One of the best experiences for a child is that of being a camper. The opportunity to be in a child-centered environment, a setting that uses Mother Nature to help deliver a program resulting in outcomes such as improved self-confidence, self-esteem, and fun is tough to beat. Most readers believe that every child should have a camp experience — but not every camp is a good fit for every child. There truly is a camp for everyone; the secret is finding the right fit between child and camp.

This article discusses that process, specifically assessing the "fit" between a given camp and children with autism spectrum disorders. Parents of children with this challenge often ask, "How do we know if your camp is a good fit for my child's needs?" Camp directors and nurses wonder, too, especially since a given child's personal profile often varies from classically described symptoms. This important point — individual variation — requires that one be flexible in the application of guidelines. Each child has his/her own unique profile. Discussing autism spectrum disorder isn't a black and white issue; it embraces the gray with gusto!
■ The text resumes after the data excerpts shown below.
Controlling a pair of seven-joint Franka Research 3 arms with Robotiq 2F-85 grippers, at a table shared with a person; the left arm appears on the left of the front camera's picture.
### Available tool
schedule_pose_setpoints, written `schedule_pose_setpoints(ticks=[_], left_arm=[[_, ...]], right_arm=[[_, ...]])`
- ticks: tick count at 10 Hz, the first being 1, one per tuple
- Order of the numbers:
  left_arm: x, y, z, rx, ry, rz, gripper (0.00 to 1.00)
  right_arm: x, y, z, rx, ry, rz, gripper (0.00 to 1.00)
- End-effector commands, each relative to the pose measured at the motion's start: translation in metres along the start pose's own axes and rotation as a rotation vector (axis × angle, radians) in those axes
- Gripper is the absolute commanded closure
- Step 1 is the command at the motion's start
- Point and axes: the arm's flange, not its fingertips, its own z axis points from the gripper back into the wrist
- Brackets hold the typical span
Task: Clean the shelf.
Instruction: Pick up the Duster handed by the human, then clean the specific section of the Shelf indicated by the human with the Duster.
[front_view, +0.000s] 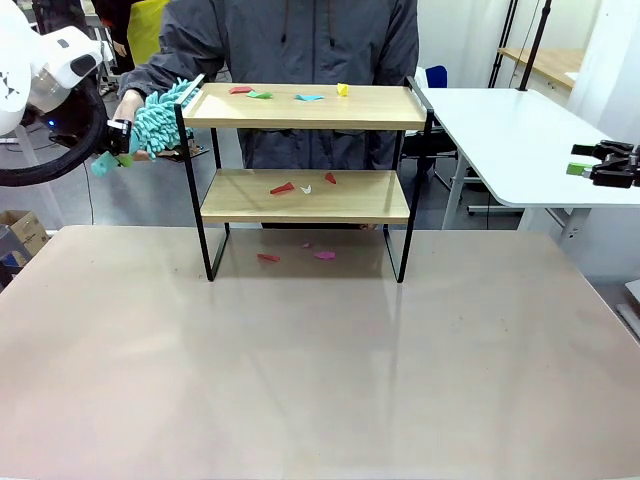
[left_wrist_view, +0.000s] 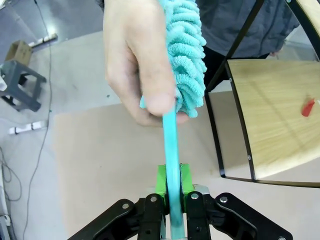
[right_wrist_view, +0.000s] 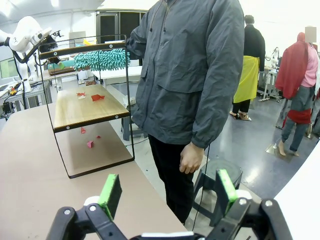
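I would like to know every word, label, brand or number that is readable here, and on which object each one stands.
None: no text can be read in any view.
The shelf, the teal duster, the left gripper and the right gripper show no print.
Cardboard box on the floor: too small to tell whether it bears any.

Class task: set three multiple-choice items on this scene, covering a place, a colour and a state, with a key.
1. Where is the duster's fluffy head?
A on the lower board
B by the left end of the shelf's top board
C under the shelf

2. What colour is the duster?
A yellow
B red
C teal

3. How is the right gripper?
A open, empty
B shut on the duster
C shut on the shelf frame

Key:
1 B, the front view shows it there.
2 C, its fibres are teal.
3 A, its fingers are spread with nothing between them.
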Motion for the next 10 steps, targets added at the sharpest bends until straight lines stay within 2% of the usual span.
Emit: schedule_pose_setpoints(ticks=[1,10], left_arm=[[-0.0003,-0.001,-0.0003,-0.007,0.002,0.001,1.0],[-0.0003,-0.001,-0.0003,-0.007,0.002,0.001,1.0]], right_arm=[[0.0021,0.0004,-0.0009,0.004,0.0,0.004,0.0],[0.0021,0.0004,-0.0009,0.004,0.0,0.004,0.0]])
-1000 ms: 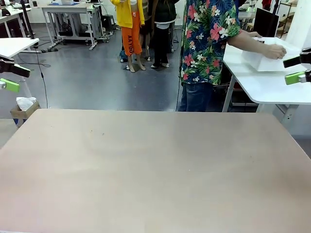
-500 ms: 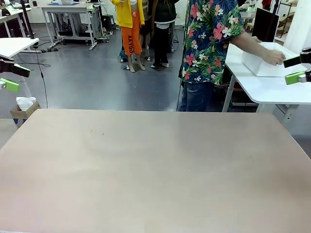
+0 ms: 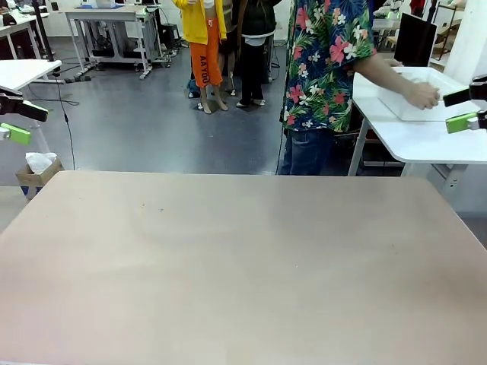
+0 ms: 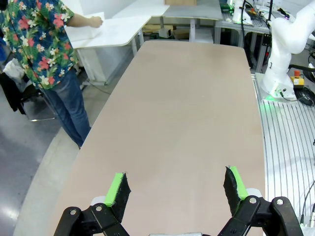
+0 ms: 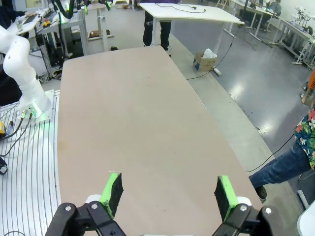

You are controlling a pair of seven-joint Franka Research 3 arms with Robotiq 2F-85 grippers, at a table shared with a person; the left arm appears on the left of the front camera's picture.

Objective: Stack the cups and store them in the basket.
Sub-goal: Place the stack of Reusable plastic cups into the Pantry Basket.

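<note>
The cups are out of view. The white basket [image 3: 396, 100] stands on a white side table [image 3: 426, 141] beyond the far right corner, with a person's hand [image 3: 421, 95] on its rim. It also appears in the left wrist view as the basket [image 4: 81, 33] under that hand. My left gripper [image 3: 23, 123] hangs open at the picture's left edge, off the table. My right gripper [image 3: 459, 109] hangs open at the right edge, close to the basket. Nothing sits between the fingers of the left gripper [image 4: 176, 184] or the right gripper [image 5: 168, 189].
The beige work table [image 3: 243, 258] has a bare top. The person in a floral shirt [image 3: 323, 61] stands past its far right corner. A cardboard box [image 3: 34, 173] sits on the floor at the far left.
The person's hand has slid the basket a little nearer along the side table. Neither arm has moved.
</note>
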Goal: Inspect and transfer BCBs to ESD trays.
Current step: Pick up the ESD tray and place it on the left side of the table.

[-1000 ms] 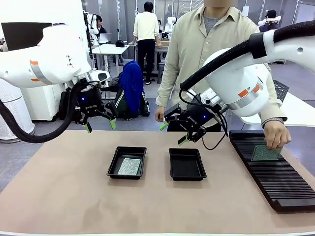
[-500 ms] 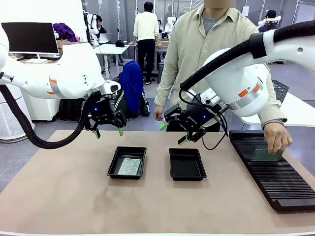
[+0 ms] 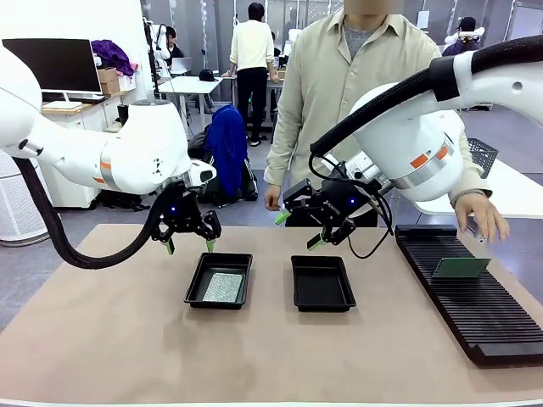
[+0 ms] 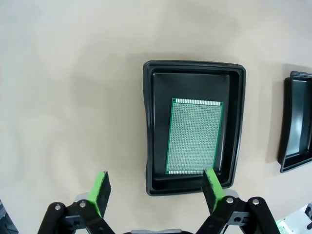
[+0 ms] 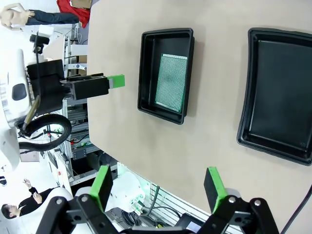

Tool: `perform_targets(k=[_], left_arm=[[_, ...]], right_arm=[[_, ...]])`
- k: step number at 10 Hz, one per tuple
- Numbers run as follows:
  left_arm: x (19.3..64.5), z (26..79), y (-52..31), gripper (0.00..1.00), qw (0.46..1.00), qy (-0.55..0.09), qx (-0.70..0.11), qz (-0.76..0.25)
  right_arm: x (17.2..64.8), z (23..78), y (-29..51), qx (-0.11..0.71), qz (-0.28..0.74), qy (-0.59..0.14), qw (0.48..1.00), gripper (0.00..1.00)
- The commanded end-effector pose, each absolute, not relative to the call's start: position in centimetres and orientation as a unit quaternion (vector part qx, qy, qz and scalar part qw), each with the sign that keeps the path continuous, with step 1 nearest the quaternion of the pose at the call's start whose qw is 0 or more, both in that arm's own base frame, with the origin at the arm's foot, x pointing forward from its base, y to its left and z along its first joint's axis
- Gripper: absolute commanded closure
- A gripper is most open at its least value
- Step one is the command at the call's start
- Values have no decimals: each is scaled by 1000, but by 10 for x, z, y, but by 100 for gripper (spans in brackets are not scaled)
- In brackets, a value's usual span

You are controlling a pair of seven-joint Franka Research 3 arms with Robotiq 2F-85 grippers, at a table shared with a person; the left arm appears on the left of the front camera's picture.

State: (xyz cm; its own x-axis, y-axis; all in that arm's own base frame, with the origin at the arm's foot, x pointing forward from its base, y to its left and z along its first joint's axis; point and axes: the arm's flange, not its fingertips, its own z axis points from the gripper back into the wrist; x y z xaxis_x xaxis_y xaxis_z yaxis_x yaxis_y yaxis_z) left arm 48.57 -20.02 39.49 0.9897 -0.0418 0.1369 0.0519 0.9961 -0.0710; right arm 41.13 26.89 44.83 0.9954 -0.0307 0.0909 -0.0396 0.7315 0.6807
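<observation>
Two black ESD trays lie side by side mid-table. The left tray (image 3: 194,285) (image 4: 148,126) (image 5: 147,73) holds a green BCB (image 3: 223,287) (image 4: 195,136) (image 5: 171,84) lying flat. The right tray (image 3: 322,284) (image 5: 280,87) (image 4: 295,122) has nothing in it. My left gripper (image 3: 190,245) (image 4: 156,187) hangs open just above the left tray's far left corner. Behind the right tray my right gripper (image 3: 299,231) (image 5: 158,183) is raised and open, holding nothing. Another BCB (image 3: 461,268) stands on edge in the rack, with the person's hand (image 3: 484,222) just above it and off it.
A long black ribbed rack (image 3: 475,305) lies along the right side of the brown table mat (image 3: 127,339). The person stands at the far edge behind the right arm. The other arm's gripper (image 5: 90,87) shows in the right wrist view, left of the loaded tray.
My left arm has swung right and down to the left tray. The person has set the board into the rack, let go and lifted the hand. My right arm has stayed put.
</observation>
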Motion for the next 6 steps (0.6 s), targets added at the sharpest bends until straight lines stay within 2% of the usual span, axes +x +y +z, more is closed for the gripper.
perform_targets(k=[1, 6], left_arm=[[485, 379, -206, 0, 996, -87, -22, -18], [494, 343, -209, 0, 995, -96, -6, -21]], right_arm=[[413, 448, 270, 363, 0, -46, 931, 0], [413, 448, 270, 363, 0, -46, 931, 0]])
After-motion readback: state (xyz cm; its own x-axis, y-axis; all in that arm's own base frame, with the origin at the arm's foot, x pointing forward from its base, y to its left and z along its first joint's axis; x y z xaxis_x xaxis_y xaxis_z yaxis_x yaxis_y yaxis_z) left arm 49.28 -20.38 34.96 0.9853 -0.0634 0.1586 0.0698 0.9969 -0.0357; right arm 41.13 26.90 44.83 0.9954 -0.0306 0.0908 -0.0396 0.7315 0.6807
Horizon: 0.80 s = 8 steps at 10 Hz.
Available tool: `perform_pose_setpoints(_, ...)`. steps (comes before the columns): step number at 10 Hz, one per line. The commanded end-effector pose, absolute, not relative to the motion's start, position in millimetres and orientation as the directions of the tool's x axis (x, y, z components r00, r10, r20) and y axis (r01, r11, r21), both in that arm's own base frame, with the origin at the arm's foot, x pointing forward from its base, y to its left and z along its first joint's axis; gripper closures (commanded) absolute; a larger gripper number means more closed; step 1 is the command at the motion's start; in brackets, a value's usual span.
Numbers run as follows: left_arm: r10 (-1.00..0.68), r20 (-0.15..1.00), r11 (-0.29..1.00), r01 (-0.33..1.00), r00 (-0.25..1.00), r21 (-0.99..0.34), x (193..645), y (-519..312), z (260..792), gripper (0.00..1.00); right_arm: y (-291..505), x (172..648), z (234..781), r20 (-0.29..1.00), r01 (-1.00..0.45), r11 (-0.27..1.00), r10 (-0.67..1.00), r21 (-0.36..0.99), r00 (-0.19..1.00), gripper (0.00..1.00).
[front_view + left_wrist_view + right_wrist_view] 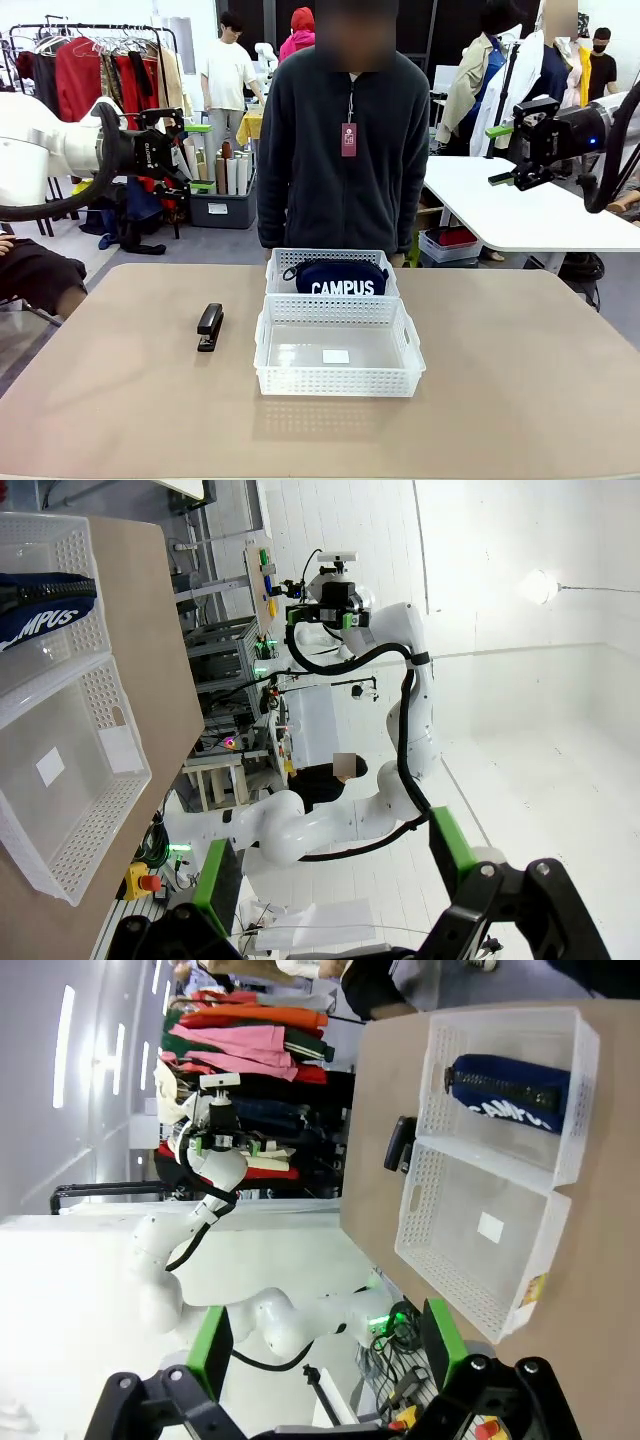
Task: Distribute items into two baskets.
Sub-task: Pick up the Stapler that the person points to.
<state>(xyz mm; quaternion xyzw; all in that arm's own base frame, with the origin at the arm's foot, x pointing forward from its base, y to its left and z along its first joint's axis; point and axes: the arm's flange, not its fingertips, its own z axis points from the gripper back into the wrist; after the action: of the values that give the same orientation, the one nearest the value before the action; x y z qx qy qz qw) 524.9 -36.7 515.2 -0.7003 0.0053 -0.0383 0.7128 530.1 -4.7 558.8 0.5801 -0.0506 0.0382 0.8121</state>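
Both left tool (200, 157) and right tool (500, 155) hung, fingers apart.
Pouch (336, 277) lay in far basket (276, 268); stapler (210, 326) beside near basket (335, 381).

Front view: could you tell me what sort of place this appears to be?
Probably a robotics lab or workshop: a white robot arm beside the tan table, a clothes rack and storage bin behind.

Translucent perforated plastic baskets (338, 372), soft cloth pouch (336, 277) – glossy black stapler (210, 326), matt table (120, 410)
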Motion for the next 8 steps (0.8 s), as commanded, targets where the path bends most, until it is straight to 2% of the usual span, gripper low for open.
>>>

In addition, a growing number of camps are attempting to be as inclusive as possible. This focus on ability — not just disability — allows one to explore what's possible rather than (only) what won't work. Doing this requires assessing the match between the needs of a prospective camper and what the camp program can, indeed, provide. The goal is for all parties to be satisfied no matter what the final decision about camp for this particular child. Also consider consulting local professionals who might serve as a resource, should that be desired.

What Is an Autism Spectrum Disorder?

Autism spectrum disorder (ASD) is a broad term used to describe a pervasive developmental challenge that causes problems with social interaction and communication. For some people, ASD may be accompanied by ritualized or repetitive behaviors. These challenges often trigger an emotional response. The disorder's involvement can range from very mild to quite profound. The term currently includes classic autism, Asperger syndrome, and a PPD-NOS: pervasive developmental disorders not otherwise specified (Centers for Disease Control and Prevention, 2008; Kutscher, M., 2006; Myers, S.M., 2007; National Institutes of Health, 2008).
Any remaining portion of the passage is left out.